I don't get : how to take responsibility for something so involuntary and unpredictable without the accessibility to solve it.

Sure, I'll put up with this in another 2 years -- that's when I'm sure I can afford to AND crossing certain time lines of my development.

But am I still patient enough for dealing with emotional liability?
Or, can I actually resolve and grow that fast within a span of two years?

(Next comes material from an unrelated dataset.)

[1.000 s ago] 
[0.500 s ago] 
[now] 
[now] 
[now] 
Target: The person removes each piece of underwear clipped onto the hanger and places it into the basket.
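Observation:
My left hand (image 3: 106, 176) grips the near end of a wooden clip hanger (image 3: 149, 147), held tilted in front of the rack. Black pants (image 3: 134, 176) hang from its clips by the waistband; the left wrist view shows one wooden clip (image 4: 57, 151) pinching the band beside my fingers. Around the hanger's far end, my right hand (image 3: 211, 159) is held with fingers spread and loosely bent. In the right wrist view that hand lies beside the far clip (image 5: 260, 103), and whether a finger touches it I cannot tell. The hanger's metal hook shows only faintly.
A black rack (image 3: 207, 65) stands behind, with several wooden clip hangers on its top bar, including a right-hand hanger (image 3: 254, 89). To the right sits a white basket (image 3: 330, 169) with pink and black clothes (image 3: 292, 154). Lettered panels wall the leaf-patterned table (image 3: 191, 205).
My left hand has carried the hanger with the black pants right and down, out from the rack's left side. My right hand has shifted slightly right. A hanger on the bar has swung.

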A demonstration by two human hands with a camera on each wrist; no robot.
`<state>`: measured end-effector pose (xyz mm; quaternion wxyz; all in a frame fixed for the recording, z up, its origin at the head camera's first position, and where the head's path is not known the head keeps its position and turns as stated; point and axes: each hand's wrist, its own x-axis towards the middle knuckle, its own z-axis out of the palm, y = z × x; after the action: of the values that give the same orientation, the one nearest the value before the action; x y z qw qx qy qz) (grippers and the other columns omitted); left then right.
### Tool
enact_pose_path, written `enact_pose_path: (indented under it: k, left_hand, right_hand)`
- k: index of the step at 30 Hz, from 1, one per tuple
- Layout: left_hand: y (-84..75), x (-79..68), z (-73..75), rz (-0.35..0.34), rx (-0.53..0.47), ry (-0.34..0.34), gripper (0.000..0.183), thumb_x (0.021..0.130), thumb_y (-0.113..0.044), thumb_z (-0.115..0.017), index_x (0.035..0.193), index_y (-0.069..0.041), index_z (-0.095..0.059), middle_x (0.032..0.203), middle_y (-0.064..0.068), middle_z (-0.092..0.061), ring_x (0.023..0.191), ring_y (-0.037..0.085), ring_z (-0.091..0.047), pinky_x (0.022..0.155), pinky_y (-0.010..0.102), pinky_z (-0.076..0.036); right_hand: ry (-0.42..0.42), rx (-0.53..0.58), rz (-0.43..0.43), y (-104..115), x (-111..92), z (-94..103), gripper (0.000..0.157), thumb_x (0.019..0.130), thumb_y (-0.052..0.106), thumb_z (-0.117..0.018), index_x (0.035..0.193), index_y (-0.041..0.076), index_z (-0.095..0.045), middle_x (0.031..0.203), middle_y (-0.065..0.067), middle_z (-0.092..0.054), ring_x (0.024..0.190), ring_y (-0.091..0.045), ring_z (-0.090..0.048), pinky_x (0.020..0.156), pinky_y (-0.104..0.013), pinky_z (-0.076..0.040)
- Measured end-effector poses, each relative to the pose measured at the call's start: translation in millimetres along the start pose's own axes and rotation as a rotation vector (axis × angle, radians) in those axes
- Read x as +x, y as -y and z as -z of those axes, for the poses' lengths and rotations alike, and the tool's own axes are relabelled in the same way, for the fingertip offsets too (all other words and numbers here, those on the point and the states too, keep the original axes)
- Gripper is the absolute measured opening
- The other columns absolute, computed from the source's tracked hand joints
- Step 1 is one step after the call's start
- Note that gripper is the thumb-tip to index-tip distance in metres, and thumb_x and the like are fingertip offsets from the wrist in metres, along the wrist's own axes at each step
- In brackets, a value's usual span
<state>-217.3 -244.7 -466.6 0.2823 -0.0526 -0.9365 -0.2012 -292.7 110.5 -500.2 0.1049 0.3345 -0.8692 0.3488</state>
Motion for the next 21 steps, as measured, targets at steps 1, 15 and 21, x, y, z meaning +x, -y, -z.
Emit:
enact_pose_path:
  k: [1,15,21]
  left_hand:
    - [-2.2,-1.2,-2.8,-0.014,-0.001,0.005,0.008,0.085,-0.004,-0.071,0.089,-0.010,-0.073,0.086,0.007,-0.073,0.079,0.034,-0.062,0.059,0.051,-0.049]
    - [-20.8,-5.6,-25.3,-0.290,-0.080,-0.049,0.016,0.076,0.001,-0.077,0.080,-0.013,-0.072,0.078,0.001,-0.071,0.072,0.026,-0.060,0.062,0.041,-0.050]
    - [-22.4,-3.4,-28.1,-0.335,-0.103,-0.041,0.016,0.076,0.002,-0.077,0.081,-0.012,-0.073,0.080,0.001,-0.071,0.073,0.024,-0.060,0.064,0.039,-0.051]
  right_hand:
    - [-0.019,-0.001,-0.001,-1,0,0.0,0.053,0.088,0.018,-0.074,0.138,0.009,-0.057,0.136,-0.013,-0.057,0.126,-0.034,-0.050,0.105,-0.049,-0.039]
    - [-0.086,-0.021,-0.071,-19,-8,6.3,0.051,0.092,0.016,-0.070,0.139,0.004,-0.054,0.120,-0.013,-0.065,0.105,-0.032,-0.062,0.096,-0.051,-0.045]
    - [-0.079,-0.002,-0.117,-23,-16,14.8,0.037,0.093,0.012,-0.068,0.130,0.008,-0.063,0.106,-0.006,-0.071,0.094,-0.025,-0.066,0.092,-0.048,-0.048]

Figuring is fine, I get the hows from the higher knowledge but...
Expecting me to just will the damn out of it?? I wish. :| I wish it is that easy. I don't get how people could just say as if it's that easy.

They never elaborate the tricky or hard parts, they just assume.
Even if their intent is to reassure that it isn't, it's pissing me off and it's patronizing.



What I do get : having to convince myself that I'm this person, trapped by a condition and conditioning.
And I just need to find a cure for this condition or be unconditioned from that so I can be myself again.

So I keep telling people I'm not like always this. Or that I am not like this. Because I fear being judged or being put in a label.

I'm turning 28 soon.
I either fight, solve and figure it for good just as I do all these years or...

In two weeks, I'm giving in for good.
"Start" there for good. That I cannot convince myself anymore, I cannot do it alone anymore.

.. Then I'll give myself another 7 years before shifting my gears in a significant way.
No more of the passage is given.